Gloom, in some ways, even enhances cooking as it existed in Breath of the Wild. Not only does the system functionally remain intact for those who enjoyed it last time around, but there are new materials that can be stewed together to both recover Gloom hearts and ward off the hazard’s effects. If you know you’ll be coming into contact with some Gloomified enemies soon, you can cook up some Sundelions to head into battle with an anti-Gloom blanket of comfort. It’s nice to see Nintendo encouraging preparation in Tears of the Kingdom instead of pushing for more clunky menu navigation like we saw in Breath of the Wild.
Looking Deeper
Tears of the Kingdom’s most substantial world addition isn’t one that was heavily advertised. The Depths are an expansive, layered subterranean open world that lies deep beneath Hyrule. Its unique enemies, items, and mechanics make it both challenging and exciting to parse through. If you haven’t been there for yourself, you should know that the Depths are pitch black and have fields and enemies covered in Gloom. And most notably, down here, heart containers taken by Gloom will not return on their own. Instead, players must return to the surface, stand directly beneath the few-and-far-between points of interest known as Lightroot, or come prepared with Gloom-resistant meals and armor.
On Hyrule’s surface, Gloom simply addresses the pause-and-eat exploit, but in the Depths, the issue is nearly nonexistent. Sundelions and armor can only do so much when evil sludge is around literally every corner, but even then, I’d rather players utilize those tools and other elements of the gameplay than menu-surf the second they get scared. It’s the yin to the meal system’s yang, and it’s an organic way to motivate players to look at combat encounters from every angle.

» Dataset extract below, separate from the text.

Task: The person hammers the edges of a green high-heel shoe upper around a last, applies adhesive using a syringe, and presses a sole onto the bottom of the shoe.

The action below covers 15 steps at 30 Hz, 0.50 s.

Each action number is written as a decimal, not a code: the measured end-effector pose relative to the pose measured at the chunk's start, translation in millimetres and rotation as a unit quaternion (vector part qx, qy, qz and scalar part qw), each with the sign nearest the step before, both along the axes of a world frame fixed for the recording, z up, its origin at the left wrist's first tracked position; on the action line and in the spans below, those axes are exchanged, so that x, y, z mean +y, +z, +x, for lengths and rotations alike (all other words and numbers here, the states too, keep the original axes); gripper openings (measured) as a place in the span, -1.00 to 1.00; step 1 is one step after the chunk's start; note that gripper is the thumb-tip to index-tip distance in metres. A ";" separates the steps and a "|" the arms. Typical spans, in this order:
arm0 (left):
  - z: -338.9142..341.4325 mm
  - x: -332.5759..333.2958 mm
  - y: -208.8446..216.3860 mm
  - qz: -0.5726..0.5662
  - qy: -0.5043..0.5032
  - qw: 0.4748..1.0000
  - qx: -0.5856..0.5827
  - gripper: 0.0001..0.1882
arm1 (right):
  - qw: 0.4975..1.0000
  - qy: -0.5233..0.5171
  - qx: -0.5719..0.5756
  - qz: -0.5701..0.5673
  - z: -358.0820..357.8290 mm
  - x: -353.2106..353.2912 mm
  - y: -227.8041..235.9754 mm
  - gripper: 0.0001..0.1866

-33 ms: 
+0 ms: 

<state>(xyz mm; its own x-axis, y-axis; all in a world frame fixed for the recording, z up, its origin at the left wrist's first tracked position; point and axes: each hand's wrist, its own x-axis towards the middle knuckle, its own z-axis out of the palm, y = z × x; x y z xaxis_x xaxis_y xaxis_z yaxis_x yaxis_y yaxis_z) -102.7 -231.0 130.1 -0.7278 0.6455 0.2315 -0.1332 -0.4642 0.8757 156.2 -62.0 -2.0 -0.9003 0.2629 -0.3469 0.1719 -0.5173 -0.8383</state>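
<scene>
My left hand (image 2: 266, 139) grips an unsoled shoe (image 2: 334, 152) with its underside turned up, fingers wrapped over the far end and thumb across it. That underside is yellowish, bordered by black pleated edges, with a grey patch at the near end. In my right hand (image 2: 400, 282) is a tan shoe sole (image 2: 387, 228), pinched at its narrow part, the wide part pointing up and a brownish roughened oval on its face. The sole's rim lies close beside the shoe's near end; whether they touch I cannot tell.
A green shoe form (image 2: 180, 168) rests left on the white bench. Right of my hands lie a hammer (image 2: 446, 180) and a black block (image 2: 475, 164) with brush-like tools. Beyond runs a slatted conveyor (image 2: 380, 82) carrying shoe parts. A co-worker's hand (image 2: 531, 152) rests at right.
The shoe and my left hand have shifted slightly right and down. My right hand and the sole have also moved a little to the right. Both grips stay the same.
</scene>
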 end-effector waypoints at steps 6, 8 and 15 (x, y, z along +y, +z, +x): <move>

Overall, Gloom in Tears of the Kingdom is a better solution to the cooking manipulation that Breath of the Wild encourages than I ever could have imagined. You’d have to dig deeper than the Depths to come up with something better, but that doesn’t mean it’s perfect. While Tears of the Kingdom’s combat and creativity-based gameplay shine bright in the Depths, it’s also where a few very minor blemishes can be found.
Tears of the Kingdom’s autosave feature is so generous that it’s often a more efficient use of time and resources to just die instead of carrying on through the darkness with major Gloom damage. Bokoblins are bound to periodically land potshots with arrows and pebbles, so why waste time pushing forward with a fraction of your heart containers when you can just reload moments before and come up with a better strategy? Deciding that death is a more optimal approach mid-combat encounter isn’t ideal, but it’s the decision I imagine many players are left with in the Depths, especially in the first few dozen hours of the game.
Still, I’d rather deal with this real-time decision-making than the anti-strategy approach woven throughout Breath of the Wild. Everything is elevated in Tears of the Kingdom, including its combat, and it will forever bring a tear to my eye to see that Nintendo spackled this crack in the otherwise stable foundation of the last two Zelda games.